What are orgs for? LO6004

Alan Mossman (100733.3202@compuserve.com)
06 Mar 96 13:59:11 EST

Replying to LO & Big layoffs LO5964 [what are orgs for ?], LO5935 and

I agree with Michael McMaster when he says that org'l purpose is a very
important issue for org'l learning.

Org'l purpose defines the focus for org learning. Just as it is difficult
even impossible to recognise an opportunity without an objective or
purpose it is difficult to learn systematically without a purpose. I
believe this is as true for organisations as it is for individuals.

But that leaves the whole question of how the purpose is defined.

Michael says (and I agree) that few corp'ns are clear about their purpose.
The example he gives from Monday's workshop is a vivid illustration of

he also says
> specific corporations can be said, loosely and posssibly
> dangerously, to exist for the purposes that the leadership states.

If this last is a reference to the futility of producing mission and
purpose statements - then I would agree.
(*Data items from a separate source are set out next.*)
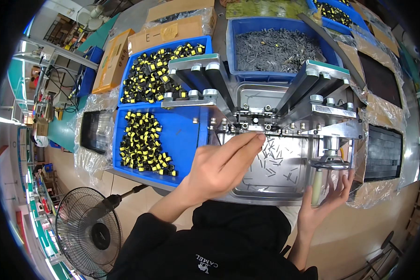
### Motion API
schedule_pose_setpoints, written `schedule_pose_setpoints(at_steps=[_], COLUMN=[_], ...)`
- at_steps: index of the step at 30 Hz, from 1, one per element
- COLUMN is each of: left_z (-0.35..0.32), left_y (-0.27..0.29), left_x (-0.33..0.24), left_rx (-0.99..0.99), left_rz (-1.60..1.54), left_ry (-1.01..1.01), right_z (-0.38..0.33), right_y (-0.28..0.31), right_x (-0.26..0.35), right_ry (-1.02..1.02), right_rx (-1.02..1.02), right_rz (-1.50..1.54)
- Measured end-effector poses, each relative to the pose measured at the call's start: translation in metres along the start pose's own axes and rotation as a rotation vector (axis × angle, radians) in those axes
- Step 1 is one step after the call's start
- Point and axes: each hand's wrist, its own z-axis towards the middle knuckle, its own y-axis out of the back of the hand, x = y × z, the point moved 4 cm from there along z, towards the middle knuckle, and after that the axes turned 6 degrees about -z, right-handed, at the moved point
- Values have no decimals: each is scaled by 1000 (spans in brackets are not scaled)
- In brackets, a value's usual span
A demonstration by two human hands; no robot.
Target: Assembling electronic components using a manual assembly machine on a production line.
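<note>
A metal bench press fixture (255, 120) stands in front of me, with black arms and bright bolts on both sides. At its middle my left hand (221, 163) reaches in, thumb and fingertips pinched together at the front edge. Whatever lies between those fingertips is too small or hidden to make out. On the right side of the fixture is a metal handwheel (330, 163) with a pale green handle (317, 185) pointing down. My right hand (325, 205) is around this handle, thumb on one side and fingers apart on the other, not wrapped round it.
Small dark strips lie in a steel tray (266, 192) under the fixture. Blue bins on the left (186, 144) hold yellow-and-black parts; another blue bin (284, 77) behind holds grey strips. Cardboard boxes (380, 112) line the right. A black fan (91, 231) stands at lower left.
</note>
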Motion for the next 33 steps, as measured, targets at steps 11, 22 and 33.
schedule_pose_setpoints(at_steps=[11, 22, 33], left_z=[13, 18, 17], left_y=[-12, -19, -20], left_x=[15, 19, 18], left_rx=[50, 119, 148], left_rz=[175, 151, 221], left_ry=[-35, 103, 72], right_z=[-36, -26, -25], right_y=[11, 3, 6], right_x=[-16, -18, -29], right_ry=[-469, -374, -473], right_rx=[75, 263, 288], right_rz=[331, 617, 827])
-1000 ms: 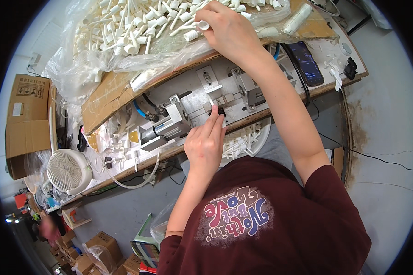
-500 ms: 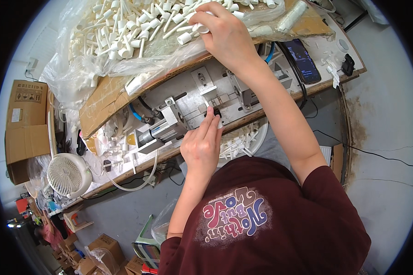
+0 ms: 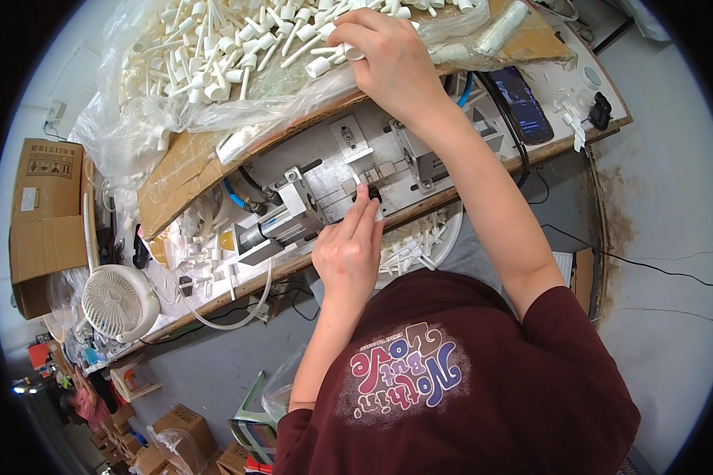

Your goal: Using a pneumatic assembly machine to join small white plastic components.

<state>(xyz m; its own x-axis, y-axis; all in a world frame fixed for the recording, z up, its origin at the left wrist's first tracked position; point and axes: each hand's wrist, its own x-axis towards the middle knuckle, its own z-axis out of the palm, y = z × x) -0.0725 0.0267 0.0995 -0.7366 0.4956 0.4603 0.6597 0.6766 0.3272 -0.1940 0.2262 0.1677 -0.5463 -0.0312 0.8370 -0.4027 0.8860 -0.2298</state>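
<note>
At the pile of white plastic scoops (image 3: 206, 51) with cup-shaped ends, my right hand (image 3: 396, 67) has its fingers closed around one scoop (image 3: 353, 52); its cup shows at the fingertips. My left hand (image 3: 348, 252) lies at the front of a metal clamping fixture (image 3: 376, 170), fingers stretched out and side by side. Its fingertips rest beside a small black part (image 3: 370, 195) near the fixture's middle. What lies under those fingers is hidden.
Cardboard (image 3: 182, 178) and clear plastic film lie under the pile. A pneumatic cylinder (image 3: 265, 233) flanks the fixture. Nearby are a phone (image 3: 521, 104), a white fan (image 3: 119, 302) and a tub of white pieces (image 3: 420, 247) below the bench edge. A person (image 3: 91, 404) is far back left.
My right hand has shifted slightly toward me and right at the pile, with the scoop's cup at its fingers. My left hand stays in nearly the same place.
</note>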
If it is a blanket statement
then I take issue.

Public pronouncements about the purpose often backfire - customers,
suppliers and staff see that reality is different and dismiss the
statements as management's latest fad. I believe employees will only get
the message when they see top management living it, walking the talk,
working with the values implicit in the purpose, choosing difficult
courses of action consistent with the purpose and values rather than the
easy way out.

The purpose and values define the spirit of the organisation and the
reason for it to continue to exist.

Yes most orgs had a purpose when they were set up and that purpose may
affect the way they act today. But I believe top management can recast
the purpose during the life of the organisation. They can get a grip on
the underlying structure and redesign it to serve new purposes.
Organisations do not have to be at the effect of their founders !

As Stafford Beer pointed out [Heart of Enterprise chapter 1 Wiley 1979]
- a system is substantially defined by its purpose and
- the critical purpose is the one imputed to the system by the observer.

What is important is that staff, suppliers, stockholders and customers
have a shared understanding of the purpose. That will be most strongly
influenced by the **actions** of the organisation and its people. In the
early days of a change of purpose those at the top have a particular
responsibility to demonstrate the new purpose and values in action.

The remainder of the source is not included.